CALCULATE STANDARD DEVIATION
- For each score, measure distance from mean (score = 84, mean = 80, deviation = 4)
- Find variance by summing all the squared distances
- find average squared distance (divide by n-1, not n).
- square root to find standard deviation
DEGREES OF FREEDOM
n-1
df
produces a variance for the sample that is an accurate and unbiased representation of the population variance
NORMAL CURVE
A symmetrical, bell-shaped frequency polygon representing a normal distribution.
NORMAL DISTRIBUTION
A theoretical frequency distribution that has certain special characteristics.
Also called Gaussian.
- bell-shaped, symmetrical
- mean, median, mode located at center. Only one mode.
- when any standard deviations are plotted on the x-axis the percentage of scores falling between the mean and any point on the x-axis is the same for all normal curves.
KURTOSIS
How peaked or flat a a normal distribution is.
MESOKURTIC
Peaks of medium height, distributions are moderate in breadth.
LEPTOKURTIC
Peak is tall and thin.
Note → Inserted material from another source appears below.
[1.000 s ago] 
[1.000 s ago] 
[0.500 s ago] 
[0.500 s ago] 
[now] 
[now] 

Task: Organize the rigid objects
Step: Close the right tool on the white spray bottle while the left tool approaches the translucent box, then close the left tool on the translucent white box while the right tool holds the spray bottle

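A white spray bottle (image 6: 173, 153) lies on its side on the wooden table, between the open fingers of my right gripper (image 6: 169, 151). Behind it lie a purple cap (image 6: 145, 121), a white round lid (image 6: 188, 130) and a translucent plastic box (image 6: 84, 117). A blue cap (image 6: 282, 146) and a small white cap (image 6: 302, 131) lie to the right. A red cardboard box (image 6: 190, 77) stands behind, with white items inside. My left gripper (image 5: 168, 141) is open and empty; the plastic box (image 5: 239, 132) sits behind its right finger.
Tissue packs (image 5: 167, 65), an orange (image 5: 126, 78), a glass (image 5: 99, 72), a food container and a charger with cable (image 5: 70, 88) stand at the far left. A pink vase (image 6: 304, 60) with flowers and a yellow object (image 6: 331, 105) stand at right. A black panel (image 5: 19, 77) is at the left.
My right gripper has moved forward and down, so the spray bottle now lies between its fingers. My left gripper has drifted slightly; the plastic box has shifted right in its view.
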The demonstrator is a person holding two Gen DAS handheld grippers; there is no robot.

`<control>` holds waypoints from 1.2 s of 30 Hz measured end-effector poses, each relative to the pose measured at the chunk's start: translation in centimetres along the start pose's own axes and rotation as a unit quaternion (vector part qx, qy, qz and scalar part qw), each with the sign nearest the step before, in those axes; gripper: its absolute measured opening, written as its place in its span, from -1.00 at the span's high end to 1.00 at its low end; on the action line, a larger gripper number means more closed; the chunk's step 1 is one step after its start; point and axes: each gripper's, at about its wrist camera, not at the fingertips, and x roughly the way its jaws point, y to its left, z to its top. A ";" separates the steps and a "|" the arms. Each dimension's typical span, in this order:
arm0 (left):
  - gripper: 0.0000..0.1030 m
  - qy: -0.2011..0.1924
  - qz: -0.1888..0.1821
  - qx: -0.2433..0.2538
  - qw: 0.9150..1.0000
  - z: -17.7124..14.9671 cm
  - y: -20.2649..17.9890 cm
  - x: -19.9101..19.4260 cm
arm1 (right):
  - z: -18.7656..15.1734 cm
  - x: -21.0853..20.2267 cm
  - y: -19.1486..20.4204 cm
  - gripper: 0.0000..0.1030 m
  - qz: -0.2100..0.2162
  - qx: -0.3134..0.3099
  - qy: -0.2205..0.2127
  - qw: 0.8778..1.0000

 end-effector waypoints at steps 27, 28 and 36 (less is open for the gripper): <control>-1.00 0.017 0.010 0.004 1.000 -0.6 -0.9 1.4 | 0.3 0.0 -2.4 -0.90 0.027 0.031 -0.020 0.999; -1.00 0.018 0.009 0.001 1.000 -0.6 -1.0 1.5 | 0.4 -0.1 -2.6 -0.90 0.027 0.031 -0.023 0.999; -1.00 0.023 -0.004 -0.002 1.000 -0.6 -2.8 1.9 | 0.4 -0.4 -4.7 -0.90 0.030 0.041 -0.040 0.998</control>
Distribution is narrow.
PLATYKURTIC
Peak is broad and flat. Distribution is wide.
POSITIVELY SKEWED DISTRIBUTION
A distribution in which the peak is to the left of the center point, and the tail extends toward the right, or in the positive direction.
Mode = highest point
Median = divides in half
Mean = pulled in direction of tail (+ve) due to a few extremely high scores.
– most people have low scores, only a few have high.
NEGATIVELY SKEWED DISTRIBUTION
A distribution in which the peak is to the right of the center point, and the tail extends toward the left, or in the negative direction
Mode = highest point
Median = divides in half
Mean = pulled in direction of tail (-ve) due to a few extremely low scores.
– most people have high scores, only a few have low.